WORK INSTRUCTIONS:
Look through the lines below for the word "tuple", and copy every line that has it.

[Records drawn from a dataset]
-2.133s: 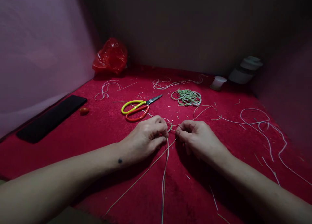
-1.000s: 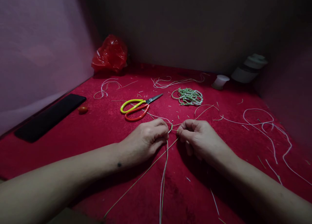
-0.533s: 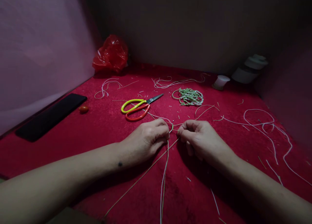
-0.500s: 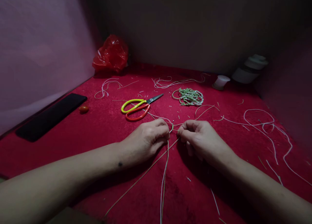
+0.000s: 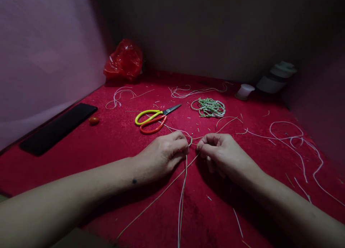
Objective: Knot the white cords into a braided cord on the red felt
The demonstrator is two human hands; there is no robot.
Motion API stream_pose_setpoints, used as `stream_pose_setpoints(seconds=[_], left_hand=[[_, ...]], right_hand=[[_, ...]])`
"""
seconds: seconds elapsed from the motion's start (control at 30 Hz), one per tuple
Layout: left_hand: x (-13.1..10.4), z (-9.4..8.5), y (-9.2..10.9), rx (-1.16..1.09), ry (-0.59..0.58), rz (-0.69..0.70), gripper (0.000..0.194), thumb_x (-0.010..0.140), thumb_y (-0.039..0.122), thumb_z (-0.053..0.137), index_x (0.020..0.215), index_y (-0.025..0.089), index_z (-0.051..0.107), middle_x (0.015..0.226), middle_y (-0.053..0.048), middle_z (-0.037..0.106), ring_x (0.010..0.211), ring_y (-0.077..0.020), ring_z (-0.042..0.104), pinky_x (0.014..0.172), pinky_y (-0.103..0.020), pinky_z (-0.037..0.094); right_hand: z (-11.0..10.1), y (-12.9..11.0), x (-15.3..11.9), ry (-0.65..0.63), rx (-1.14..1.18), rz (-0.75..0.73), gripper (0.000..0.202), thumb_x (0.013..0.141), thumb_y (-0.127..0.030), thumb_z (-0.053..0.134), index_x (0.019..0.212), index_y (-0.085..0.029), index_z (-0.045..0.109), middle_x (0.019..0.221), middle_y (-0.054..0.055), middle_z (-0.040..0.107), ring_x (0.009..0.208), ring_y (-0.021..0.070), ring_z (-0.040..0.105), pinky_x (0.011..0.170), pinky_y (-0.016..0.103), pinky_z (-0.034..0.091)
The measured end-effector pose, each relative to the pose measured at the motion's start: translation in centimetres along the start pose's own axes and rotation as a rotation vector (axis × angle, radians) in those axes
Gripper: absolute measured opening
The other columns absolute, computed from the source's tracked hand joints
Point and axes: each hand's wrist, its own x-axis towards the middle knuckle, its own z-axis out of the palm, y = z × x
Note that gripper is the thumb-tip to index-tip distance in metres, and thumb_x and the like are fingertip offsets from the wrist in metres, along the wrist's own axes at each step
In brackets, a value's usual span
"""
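Note:
Low over the red cloth, my left hand (image 5: pixel 169 150) is closed in a pinch on thin cords (image 5: pixel 182 194), pale and greenish, which trail down toward the near edge. Facing it, my right hand (image 5: pixel 219 149) pinches a greenish cord that runs to a small green knotted piece (image 5: pixel 191 140) between the hands. A pin-like tip shows at the top of this piece. One tan cord (image 5: pixel 153 201) slants from my right fingertips down to the lower left. Scissors (image 5: pixel 157 119) with yellow and red handles lie just beyond my left hand, blades parted slightly.
Beyond the hands lies a pile of green-and-white braided cord (image 5: pixel 211 108). Loose white cord (image 5: pixel 293 136) spreads at right. A white spool (image 5: pixel 245 91) and a bottle (image 5: pixel 277 77) stand at the back right, a red plastic bag (image 5: pixel 124 61) back left. A black flat object (image 5: pixel 58 129) and an orange-red oval (image 5: pixel 94 121) lie left.
Almost nothing differs. The whole view has shifted very slightly, and both hands keep their pinch on the cords beside the knotted piece.

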Motion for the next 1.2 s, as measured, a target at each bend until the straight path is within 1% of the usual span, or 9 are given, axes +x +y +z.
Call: stream_pose_setpoints(seconds=[0.2, 0.6, 0.9, 1.07, 1.2], left_hand=[[-0.01, -0.03, -0.01, -0.004, 0.005, 0.006, 0.012, 0.082, 0.010, 0.045, 0.076, 0.012, 0.055, 0.087, -0.007, 0.054, 0.079, -0.0119, 0.051, 0.072, -0.024, 0.043], [0.02, 0.03, 0.07, 0.008, 0.008, 0.007, 0.011, 0.081, 0.009, 0.045, 0.076, 0.012, 0.054, 0.087, -0.007, 0.055, 0.078, -0.0122, 0.051, 0.072, -0.025, 0.044], [-0.03, 0.13, -0.05, 0.010, 0.015, 0.009, 0.012, 0.082, 0.009, 0.044, 0.077, 0.012, 0.055, 0.086, -0.007, 0.054, 0.078, -0.0125, 0.051, 0.073, -0.026, 0.044], [-0.02, 0.12, 0.04, 0.004, 0.028, 0.005, 0.012, 0.081, 0.008, 0.045, 0.078, 0.012, 0.055, 0.087, -0.007, 0.055, 0.078, -0.0122, 0.052, 0.073, -0.025, 0.044], [-0.11, 0.18, 0.27, 0.018, 0.024, -0.011, 0.012, 0.081, 0.010, 0.046, 0.080, 0.012, 0.058, 0.087, -0.007, 0.055, 0.078, -0.0123, 0.053, 0.073, -0.025, 0.045]], right_hand=[[-0.04, 0.05, -0.02, -0.013, 0.000, -0.017, 0.014, 0.075, -0.027, 0.048, 0.064, -0.018, 0.051, 0.034, -0.006, 0.044, 0.023, 0.0059, 0.029, 0.024, 0.018, 0.020], [0.06, -0.08, -0.22, 0.012, 0.014, -0.020, 0.014, 0.077, -0.025, 0.048, 0.064, -0.019, 0.049, 0.034, -0.006, 0.045, 0.024, 0.0055, 0.029, 0.025, 0.017, 0.019], [0.08, -0.02, -0.26, 0.015, 0.033, -0.024, 0.013, 0.076, -0.024, 0.048, 0.064, -0.019, 0.049, 0.033, -0.006, 0.045, 0.023, 0.0060, 0.028, 0.025, 0.017, 0.018], [0.13, 0.09, -0.13, 0.010, 0.041, -0.018, 0.015, 0.075, -0.027, 0.049, 0.063, -0.019, 0.048, 0.033, -0.005, 0.046, 0.022, 0.0061, 0.029, 0.025, 0.016, 0.018], [0.27, 0.63, 0.12, 0.007, 0.048, -0.018, 0.015, 0.073, -0.031, 0.050, 0.065, -0.019, 0.049, 0.032, -0.005, 0.045, 0.022, 0.0058, 0.028, 0.025, 0.016, 0.019]])
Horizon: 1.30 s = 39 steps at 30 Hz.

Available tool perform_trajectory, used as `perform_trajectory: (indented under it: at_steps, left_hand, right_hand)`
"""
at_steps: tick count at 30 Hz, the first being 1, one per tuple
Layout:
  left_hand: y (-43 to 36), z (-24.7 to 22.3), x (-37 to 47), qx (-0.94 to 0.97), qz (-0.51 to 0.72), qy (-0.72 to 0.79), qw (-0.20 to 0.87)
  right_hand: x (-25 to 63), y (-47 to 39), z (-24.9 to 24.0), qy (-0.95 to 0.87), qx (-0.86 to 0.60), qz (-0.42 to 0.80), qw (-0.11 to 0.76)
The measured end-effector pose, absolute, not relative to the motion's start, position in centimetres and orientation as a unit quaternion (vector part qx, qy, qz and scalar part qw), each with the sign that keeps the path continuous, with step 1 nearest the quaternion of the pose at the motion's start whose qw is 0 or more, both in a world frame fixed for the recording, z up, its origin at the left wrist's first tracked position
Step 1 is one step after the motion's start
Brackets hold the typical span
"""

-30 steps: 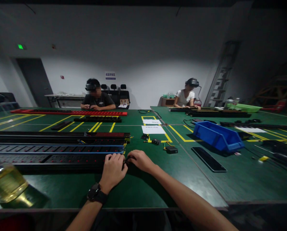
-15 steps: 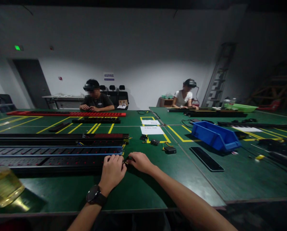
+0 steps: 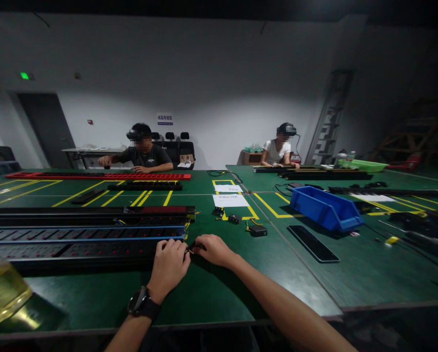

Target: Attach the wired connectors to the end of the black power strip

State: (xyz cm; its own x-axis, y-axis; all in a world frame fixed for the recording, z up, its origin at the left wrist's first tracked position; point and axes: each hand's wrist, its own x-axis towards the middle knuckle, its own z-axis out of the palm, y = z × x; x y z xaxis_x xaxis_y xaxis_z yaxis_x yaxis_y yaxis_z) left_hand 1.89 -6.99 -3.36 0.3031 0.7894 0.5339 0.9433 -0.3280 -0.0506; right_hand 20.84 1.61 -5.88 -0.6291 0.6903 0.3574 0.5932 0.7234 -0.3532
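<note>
My left hand (image 3: pixel 170 266), with a dark watch (image 3: pixel 142 303) on its wrist, is closed over the right end of the nearest long black strip (image 3: pixel 109 252), which has a row of reddish dots. Close beside it, my right hand (image 3: pixel 214 250) pinches a small dark piece at that end. A yellowish bit, perhaps wire, shows between the hands; the fingers hide the rest. Behind lie a blue-edged strip (image 3: pixel 87 233) and another black strip (image 3: pixel 76 213) with loose wires at its end. Small black parts (image 3: pixel 234 219) and a black block with wires (image 3: pixel 257 230) lie further right.
A phone (image 3: pixel 312 243) and a blue bin (image 3: pixel 325 209) stand to the right. At the near left is a bottle of yellow liquid (image 3: pixel 4 291). Two co-workers (image 3: pixel 147 156) (image 3: pixel 277 152) sit across the green table, near a red strip (image 3: pixel 160 176) and paper sheets (image 3: pixel 229 200).
My hands keep nearly the same pose at the strip's end; the view shifts slightly. The co-worker at the left has stretched one arm out to the left over the red strip.
</note>
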Motion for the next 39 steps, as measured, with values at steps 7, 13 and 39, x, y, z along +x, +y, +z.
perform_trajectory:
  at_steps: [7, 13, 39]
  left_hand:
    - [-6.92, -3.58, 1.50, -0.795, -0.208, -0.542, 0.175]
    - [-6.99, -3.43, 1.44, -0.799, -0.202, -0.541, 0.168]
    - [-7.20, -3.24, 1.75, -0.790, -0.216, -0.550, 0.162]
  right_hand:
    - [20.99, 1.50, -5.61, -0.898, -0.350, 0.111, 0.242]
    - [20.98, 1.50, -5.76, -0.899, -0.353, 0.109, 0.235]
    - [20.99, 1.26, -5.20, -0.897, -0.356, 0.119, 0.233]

ANSWER BELOW:
seconds: seconds elapsed from the motion's start (control at 30 Hz), one per tuple
at_steps: tick count at 30 Hz, the first being 1, one per tuple

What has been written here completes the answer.